Antimicrobial resistance is known as the silent pandemic, and it is one of the biggest health threats facing humanity, as the overuse and misuse of antibiotics in medicine and agriculture accelerate their spread and development.
According to a report released by the Centers for Disease Control and Prevention (CDC) in 2019, drug-resistant bacteria caused at least 1.27 million deaths globally that year, and of those, there were about 35,000 deaths in the United States alone.
This means that deaths in the United States from this problem increased by 52% compared to the antimicrobial resistance report issued by the Centers for Disease Control in 2013, highlighting the speed at which this threat is developing.
In their quest to understand the mechanisms of resistance of superbacteria, the benades team focused on a specific type of this bacterium, a family of viruses that infect bacteria and are known as phage-inducible chromosomal islands that form the protein envelope of the virus particle (cf-PICIs). These viruses have aroused the interest of researchers for their unique ability to infect a variety of types of bacteria, which suggests an unknown penetration mechanism.

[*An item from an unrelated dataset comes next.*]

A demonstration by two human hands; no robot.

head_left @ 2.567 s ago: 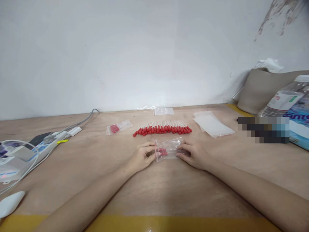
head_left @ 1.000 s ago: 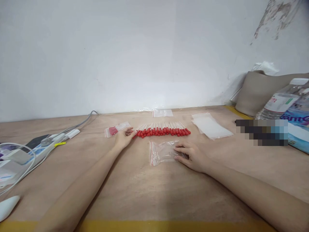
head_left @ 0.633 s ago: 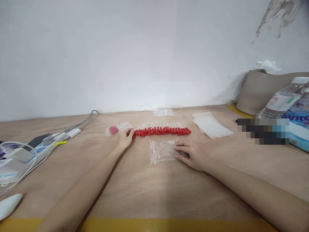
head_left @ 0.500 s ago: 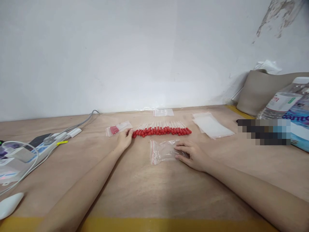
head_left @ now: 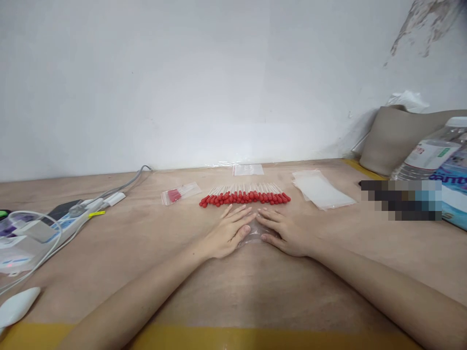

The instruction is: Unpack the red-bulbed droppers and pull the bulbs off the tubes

Researchers have developed a hypothesis that these viruses acquire this ability by borrowing tails from other viruses that attack bacteria, and use these tails to inject the genetic material of the virus into the host bacterial cell, and experiments have proved this hypothesis correct, revealing an innovative breakthrough mechanism in the horizontal gene transfer process that the scientific community was not aware of before, and this mechanism allows viruses to switch tails between some, which increases their ability to infect different types of bacteria.
Before publishing their results, the team decided to test the validity of their discovery using Google'S new AI co-scientist tool, and just two days later, the artificial intelligence made multiple suggestions, one of which was identical to the answer the team came up with, and this result confirmed the ability of artificial intelligence to analyze complex data and provide valuable insights in the field of scientific research.

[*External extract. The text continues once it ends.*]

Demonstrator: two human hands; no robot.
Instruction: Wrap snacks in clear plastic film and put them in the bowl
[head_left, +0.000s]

Commenting on these results, benadis, professor of microbiology at Imperial College London, said: “the algorithm has actually been able to review the available evidence, analyze the probabilities, ask questions, design experiments and propose the same hypothesis that it took us years of rigorous scientific research to arrive at, but in a fraction of the time.

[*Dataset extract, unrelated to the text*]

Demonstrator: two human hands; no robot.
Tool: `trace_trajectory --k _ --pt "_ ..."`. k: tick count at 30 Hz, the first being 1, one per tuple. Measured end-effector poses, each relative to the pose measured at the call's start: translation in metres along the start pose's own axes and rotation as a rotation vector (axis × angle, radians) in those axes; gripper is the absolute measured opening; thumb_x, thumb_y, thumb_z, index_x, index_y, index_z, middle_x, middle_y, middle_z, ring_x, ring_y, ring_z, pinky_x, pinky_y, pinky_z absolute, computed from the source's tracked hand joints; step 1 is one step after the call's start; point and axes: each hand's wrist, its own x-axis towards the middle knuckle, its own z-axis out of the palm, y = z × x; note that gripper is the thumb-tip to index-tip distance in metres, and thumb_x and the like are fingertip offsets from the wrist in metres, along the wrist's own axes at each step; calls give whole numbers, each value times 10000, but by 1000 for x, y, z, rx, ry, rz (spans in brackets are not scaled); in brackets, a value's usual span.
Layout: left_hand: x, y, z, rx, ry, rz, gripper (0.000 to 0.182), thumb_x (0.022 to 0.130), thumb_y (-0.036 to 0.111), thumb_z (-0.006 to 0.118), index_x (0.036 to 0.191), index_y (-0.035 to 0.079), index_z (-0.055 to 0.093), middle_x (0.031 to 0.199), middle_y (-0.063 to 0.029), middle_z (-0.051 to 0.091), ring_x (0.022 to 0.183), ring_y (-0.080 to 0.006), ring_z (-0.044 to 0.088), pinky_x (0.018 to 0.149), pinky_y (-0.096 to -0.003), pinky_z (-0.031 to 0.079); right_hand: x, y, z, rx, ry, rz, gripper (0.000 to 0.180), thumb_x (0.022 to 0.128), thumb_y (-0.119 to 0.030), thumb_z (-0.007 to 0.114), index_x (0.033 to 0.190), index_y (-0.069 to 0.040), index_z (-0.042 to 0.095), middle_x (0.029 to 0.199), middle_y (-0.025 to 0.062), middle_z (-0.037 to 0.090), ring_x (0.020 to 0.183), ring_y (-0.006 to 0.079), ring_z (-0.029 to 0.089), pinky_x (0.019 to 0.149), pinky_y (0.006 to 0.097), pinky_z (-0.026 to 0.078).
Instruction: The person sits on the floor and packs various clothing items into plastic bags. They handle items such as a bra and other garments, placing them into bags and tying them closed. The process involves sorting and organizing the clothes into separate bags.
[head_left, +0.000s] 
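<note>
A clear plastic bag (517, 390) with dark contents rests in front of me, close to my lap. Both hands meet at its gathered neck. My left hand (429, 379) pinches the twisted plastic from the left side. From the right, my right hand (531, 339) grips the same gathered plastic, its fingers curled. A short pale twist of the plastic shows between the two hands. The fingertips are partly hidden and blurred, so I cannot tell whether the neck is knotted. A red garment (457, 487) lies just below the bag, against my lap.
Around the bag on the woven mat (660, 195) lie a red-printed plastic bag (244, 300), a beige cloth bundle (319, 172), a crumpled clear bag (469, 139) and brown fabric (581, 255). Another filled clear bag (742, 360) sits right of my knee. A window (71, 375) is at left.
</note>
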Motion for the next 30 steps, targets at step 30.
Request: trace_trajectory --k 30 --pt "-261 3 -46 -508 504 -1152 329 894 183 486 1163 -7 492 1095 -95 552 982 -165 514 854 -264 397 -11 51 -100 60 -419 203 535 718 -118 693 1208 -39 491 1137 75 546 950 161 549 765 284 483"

This means that artificial intelligence has not limited itself to analyzing data, but has gone beyond this to simulating the process of scientific thinking, which opens up new horizons for accelerating scientific discoveries.
Challenges of using artificial intelligence in scientific research:
The researchers pointed out that relying on artificial intelligence from the very beginning would not have dispensed with conducting practical experiments, but it would have significantly accelerated the process of reaching the hypothesis, saving them years of work. This highlights the complementary role of artificial intelligence in scientific research, helping to guide efforts and set priorities, but it does not replace experimentation and scientific verification.
With these and other promising results, the use of artificial intelligence in the scientific field is still being debated, as many studies have proven that research supported by artificial intelligence is unrepeatable-that is, other researchers cannot replicate practical results or reproduce them using the same method or procedures involves outright fraud.
To reduce these problems and maximize the benefits that artificial intelligence can bring to research, scientists propose to develop tools to detect the misuse of artificial intelligence and create ethical frameworks for evaluating the accuracy of results, and this requires cooperation between researchers, developers, and regulators to ensure the responsible and ethical use of artificial intelligence in scientific research.